Folha de S. Paulo


Turma do barulho

SÃO PAULO - Da mesma forma que os vereadores de São Paulo não podem legalizar a cocaína na cidade, tampouco podem proibir um produto cuja comercialização é legal no país. A questão da competência legislativa é um conceito elementar em direito e é difícil imaginar que o prefeito Fernando Haddad não esteja familiarizado com ele.

Ainda que não estivesse, a Procuradoria Geral do Município recomendara ao prefeito que vetasse, por vício de inconstitucionalidade, o projeto de lei que bane o "foie gras" dos restaurantes da cidade.
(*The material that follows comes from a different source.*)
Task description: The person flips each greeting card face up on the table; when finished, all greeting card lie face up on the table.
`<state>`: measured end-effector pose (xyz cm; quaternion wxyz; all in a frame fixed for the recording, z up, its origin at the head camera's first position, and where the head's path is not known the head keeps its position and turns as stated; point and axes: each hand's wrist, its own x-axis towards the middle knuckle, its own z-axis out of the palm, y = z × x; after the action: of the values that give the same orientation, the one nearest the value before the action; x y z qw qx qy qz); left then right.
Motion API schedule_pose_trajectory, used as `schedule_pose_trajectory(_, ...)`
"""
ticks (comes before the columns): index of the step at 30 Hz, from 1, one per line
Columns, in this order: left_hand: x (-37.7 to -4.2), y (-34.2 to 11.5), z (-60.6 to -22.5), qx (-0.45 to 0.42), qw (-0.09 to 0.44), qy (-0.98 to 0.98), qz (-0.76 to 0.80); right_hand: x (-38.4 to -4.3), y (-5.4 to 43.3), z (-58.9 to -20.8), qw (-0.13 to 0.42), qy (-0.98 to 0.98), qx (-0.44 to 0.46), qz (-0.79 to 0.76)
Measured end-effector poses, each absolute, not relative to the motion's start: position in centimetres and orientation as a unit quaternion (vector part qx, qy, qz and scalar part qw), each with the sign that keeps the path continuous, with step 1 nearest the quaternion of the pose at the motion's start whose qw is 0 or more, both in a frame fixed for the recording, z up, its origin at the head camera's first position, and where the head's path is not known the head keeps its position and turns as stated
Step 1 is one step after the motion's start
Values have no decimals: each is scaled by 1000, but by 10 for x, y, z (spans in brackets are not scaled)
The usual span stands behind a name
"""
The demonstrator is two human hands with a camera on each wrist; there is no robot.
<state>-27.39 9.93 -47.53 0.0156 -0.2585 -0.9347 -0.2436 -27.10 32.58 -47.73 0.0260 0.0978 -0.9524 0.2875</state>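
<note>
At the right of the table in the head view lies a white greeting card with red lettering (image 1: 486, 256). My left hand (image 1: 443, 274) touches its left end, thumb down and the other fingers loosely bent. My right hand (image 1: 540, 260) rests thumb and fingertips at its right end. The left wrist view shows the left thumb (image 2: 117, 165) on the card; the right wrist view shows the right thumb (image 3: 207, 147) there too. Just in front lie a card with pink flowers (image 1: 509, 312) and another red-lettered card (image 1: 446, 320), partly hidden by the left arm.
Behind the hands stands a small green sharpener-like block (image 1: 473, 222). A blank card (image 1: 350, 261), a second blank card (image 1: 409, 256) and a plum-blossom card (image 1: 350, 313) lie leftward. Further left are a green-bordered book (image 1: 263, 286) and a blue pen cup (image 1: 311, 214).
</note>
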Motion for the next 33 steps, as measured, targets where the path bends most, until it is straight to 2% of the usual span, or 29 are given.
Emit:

Mas Haddad o sancionou. A melhor hipótese para explicar a atitude é que ele não quis comprar briga com os defensores dos animais. Preferiu empurrar a encrenca para o Judiciário.

Não sou indiferente ao sofrimento de nossos amigos peludos e emplumados. Na melhor tradição consequencialista, apoio a ideia de reduzir a quantidade de dor desnecessária no planeta. É claro, porém, que o adjetivo "desnecessário" abre caminho para sutilezas hermenêuticas.

A menos que se pretenda tornar o vegetarianismo obrigatório, a produção de carne precisa estar autorizada. E, uma vez definido que patos e gansos podem ser abatidos para consumo, a discussão pertinente é sobre as condições em que são criados.

A técnica de alimentação forçada usada para engordar o fígado dos bichos parece de fato cruel, especialmente quando se considera que ela não é imprescindível. Existem maneiras bem agradáveis de desenvolver uma esteatose hepática. O melhor remédio contra a dor desnecessária, portanto, não é proibir o "foie gras", mas cuidar para que seja produzido de forma menos cruel.

O que há a lamentar nesse episódio é que um projeto sabidamente inconstitucional tenha se convertido em lei não por suas virtudes intrínsecas, que não existem, mas porque o lobby que o gerou é especialmente barulhento. Democracias não deveriam premiar radicalismos.